Stable release(s) [±]
- Windows: 2.176.7601 / June 17, 2026
- macOS: 2.169 / March 9, 2026
- Android: 2.168.995.02 / April 2, 2026
- iOS: 2.169 / March 9, 2026
- Operating system: Windows 10+; macOS Catalina+; Android 8+; iOS 17+;
- Type: Productivity Task management
- License: Freeware
- Website: to-do.office.com

= Microsoft To Do =

Cloud based task management application

Microsoft To Do (previously styled as Microsoft To-Do) is a cloud-based task management application. It allows users to manage their tasks from a smartphone, tablet and computer.
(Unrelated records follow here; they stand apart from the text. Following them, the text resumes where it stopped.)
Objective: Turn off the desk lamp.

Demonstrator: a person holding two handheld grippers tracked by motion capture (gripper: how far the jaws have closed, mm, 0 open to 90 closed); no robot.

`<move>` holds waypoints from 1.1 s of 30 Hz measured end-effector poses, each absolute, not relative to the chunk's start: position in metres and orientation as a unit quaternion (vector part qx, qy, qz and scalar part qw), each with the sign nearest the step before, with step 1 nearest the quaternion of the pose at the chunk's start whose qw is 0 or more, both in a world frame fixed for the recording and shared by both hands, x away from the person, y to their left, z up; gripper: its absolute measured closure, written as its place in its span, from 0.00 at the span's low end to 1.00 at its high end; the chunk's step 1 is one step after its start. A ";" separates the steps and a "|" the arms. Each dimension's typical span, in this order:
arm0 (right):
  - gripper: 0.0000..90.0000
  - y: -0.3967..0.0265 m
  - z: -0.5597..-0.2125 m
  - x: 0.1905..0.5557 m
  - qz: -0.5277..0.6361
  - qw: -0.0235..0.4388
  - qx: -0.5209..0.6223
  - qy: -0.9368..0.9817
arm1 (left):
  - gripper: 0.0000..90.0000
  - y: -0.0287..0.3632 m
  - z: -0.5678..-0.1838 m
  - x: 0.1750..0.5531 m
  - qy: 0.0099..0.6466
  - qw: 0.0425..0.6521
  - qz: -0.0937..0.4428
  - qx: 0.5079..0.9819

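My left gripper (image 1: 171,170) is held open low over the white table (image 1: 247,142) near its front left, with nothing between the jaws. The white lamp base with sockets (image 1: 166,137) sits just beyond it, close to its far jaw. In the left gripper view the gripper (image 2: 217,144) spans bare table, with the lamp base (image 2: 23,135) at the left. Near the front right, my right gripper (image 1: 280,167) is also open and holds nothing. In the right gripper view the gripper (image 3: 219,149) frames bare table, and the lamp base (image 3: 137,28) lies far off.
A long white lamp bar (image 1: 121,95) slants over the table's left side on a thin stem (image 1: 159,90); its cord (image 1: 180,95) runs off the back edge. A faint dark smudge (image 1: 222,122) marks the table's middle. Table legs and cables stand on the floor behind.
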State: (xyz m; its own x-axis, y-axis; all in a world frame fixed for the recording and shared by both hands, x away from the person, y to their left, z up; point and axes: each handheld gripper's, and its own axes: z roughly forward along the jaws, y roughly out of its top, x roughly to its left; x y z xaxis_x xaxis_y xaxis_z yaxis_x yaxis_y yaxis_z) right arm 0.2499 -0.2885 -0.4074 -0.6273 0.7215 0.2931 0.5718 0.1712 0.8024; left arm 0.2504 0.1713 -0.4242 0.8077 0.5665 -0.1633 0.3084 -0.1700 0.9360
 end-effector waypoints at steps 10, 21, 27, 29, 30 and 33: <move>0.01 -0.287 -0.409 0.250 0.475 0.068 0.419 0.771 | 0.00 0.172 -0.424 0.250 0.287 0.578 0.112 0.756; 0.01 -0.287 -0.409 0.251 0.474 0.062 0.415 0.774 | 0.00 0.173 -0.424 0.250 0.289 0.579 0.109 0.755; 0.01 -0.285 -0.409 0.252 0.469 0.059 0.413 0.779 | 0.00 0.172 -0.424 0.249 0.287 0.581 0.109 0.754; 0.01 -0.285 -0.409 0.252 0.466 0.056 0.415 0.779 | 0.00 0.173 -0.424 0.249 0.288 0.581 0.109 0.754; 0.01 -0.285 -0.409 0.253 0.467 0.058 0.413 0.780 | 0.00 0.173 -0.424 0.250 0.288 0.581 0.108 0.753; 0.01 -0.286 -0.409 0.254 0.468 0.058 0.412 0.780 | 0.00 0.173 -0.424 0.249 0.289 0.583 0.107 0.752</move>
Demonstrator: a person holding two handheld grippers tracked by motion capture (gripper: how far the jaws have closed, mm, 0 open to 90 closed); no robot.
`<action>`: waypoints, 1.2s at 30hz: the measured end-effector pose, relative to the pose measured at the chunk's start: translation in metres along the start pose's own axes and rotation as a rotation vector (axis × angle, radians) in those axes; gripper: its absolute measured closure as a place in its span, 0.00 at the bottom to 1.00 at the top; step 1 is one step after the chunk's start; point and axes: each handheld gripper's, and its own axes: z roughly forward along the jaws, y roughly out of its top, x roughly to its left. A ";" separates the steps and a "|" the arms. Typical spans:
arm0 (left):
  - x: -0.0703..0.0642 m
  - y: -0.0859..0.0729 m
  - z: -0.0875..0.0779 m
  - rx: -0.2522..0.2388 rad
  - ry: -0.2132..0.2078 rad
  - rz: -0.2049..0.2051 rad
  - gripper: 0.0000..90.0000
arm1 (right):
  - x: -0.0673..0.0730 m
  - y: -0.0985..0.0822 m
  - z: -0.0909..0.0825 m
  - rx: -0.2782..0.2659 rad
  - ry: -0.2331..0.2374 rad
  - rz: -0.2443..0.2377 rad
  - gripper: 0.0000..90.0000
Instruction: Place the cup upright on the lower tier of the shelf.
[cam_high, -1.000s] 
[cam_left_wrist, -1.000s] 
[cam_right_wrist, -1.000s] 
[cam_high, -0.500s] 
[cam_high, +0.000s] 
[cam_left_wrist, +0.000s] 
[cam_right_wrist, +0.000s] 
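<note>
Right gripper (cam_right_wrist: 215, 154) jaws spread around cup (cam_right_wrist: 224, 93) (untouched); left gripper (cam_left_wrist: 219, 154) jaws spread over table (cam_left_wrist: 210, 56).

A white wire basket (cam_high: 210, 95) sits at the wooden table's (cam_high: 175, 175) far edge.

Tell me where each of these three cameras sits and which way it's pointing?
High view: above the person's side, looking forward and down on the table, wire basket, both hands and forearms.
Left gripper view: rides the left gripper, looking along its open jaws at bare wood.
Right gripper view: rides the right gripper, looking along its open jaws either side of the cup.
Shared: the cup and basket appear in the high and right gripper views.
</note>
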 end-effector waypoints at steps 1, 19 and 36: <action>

The technology is produced by the team behind Wunderlist, which was acquired by Microsoft, and the stand-alone apps feed into the existing Tasks feature of the Outlook product range.

== History ==
Microsoft To Do was first launched as a preview with basic features in April 2017. Later more features were added including Task list sharing in June 2018.

In September 2019, a major update to the app was unveiled, adopting a new user interface with a closer resemblance to Wunderlist. The name was also slightly updated by removing the hyphen from To-Do.

In May 2020, Microsoft officially closed the doors on Wunderlist, ending its active service in favor of improving and expanding Microsoft To Do.